• _INSTRUCTIONS TO FOLLOW_: Going line by line through the records below, count those with the word "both" and give only the count.

[Records from a dataset]
+ + + + +

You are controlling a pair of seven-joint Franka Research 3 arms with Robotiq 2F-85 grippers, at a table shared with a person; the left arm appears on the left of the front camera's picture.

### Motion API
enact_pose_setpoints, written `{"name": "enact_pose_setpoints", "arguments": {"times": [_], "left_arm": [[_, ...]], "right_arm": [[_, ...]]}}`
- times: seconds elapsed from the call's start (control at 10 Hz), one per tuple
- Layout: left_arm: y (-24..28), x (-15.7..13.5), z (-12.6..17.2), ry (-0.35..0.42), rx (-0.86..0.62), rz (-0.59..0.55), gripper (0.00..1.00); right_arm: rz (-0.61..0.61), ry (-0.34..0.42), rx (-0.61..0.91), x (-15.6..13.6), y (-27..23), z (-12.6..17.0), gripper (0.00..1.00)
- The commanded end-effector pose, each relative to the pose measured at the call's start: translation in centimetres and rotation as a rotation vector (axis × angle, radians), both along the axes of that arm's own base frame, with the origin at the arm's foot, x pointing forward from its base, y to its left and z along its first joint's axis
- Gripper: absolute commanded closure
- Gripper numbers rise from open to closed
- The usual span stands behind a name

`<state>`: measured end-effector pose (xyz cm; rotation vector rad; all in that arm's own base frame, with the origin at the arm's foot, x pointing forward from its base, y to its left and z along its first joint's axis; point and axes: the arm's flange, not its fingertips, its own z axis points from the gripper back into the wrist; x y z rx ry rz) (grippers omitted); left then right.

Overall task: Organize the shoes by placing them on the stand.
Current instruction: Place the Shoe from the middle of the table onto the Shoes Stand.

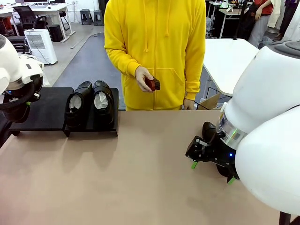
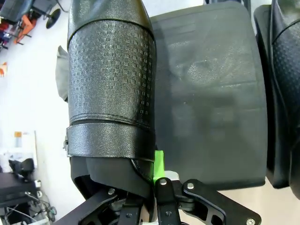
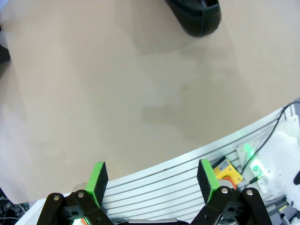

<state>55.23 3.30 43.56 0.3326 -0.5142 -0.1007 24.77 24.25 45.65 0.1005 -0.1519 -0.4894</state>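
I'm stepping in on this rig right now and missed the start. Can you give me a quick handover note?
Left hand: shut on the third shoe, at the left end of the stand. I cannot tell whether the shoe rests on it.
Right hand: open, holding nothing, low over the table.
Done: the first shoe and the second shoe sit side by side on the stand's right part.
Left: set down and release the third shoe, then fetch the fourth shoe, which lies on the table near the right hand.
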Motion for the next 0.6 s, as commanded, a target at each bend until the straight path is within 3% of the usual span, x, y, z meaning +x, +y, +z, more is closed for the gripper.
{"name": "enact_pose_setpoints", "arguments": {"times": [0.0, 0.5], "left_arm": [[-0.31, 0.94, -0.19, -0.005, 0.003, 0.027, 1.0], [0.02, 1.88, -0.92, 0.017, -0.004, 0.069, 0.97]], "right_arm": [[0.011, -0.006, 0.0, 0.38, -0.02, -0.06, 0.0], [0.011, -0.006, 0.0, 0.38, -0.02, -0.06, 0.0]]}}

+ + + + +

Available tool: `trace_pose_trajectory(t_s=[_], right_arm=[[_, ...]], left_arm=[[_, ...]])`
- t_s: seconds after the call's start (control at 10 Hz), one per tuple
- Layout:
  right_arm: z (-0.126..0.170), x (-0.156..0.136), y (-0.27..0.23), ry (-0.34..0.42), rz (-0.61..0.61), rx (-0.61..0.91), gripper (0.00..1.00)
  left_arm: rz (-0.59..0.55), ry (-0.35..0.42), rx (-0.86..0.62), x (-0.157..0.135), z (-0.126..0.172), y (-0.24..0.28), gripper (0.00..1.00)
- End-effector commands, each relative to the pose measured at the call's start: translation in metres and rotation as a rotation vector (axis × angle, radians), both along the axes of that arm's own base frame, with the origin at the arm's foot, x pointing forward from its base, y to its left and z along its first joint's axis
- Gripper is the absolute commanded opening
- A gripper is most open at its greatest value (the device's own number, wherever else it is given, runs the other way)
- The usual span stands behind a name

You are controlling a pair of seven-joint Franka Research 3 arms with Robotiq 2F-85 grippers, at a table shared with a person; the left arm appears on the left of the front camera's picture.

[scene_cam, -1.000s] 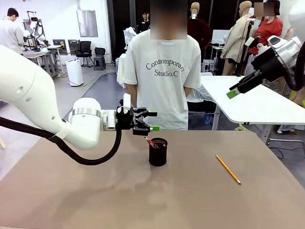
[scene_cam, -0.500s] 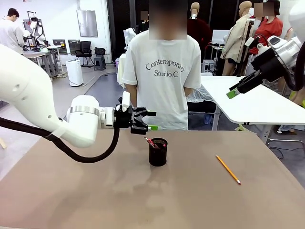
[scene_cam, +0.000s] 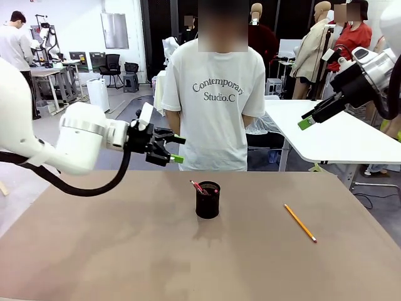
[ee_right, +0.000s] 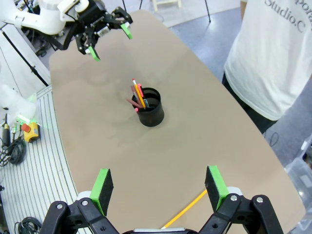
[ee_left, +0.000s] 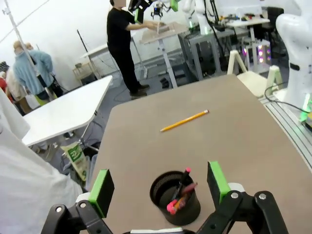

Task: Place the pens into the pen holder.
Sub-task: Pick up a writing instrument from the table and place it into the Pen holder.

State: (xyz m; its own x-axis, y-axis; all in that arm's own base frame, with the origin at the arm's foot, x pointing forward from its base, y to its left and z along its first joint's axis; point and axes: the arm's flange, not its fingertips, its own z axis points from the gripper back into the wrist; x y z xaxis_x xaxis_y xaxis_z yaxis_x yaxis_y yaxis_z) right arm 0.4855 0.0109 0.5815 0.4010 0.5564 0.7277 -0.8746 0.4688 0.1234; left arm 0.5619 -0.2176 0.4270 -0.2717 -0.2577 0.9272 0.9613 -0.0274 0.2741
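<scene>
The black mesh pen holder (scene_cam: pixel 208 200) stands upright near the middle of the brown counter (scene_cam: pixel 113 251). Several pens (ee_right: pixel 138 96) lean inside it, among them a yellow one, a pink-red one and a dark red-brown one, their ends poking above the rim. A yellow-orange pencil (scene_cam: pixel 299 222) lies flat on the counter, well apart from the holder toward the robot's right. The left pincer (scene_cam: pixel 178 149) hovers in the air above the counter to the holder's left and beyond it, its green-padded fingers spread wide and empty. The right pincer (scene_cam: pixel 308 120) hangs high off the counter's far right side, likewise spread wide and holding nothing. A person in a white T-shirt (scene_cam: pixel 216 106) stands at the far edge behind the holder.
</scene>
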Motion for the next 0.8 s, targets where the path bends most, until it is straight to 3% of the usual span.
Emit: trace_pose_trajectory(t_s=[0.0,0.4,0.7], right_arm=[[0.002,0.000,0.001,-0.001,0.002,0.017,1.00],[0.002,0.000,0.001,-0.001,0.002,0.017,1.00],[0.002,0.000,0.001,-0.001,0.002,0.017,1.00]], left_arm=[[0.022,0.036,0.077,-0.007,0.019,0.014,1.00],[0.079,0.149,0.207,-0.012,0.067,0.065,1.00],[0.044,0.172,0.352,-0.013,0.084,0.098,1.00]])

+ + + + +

• _RESPONSE BOX_: 2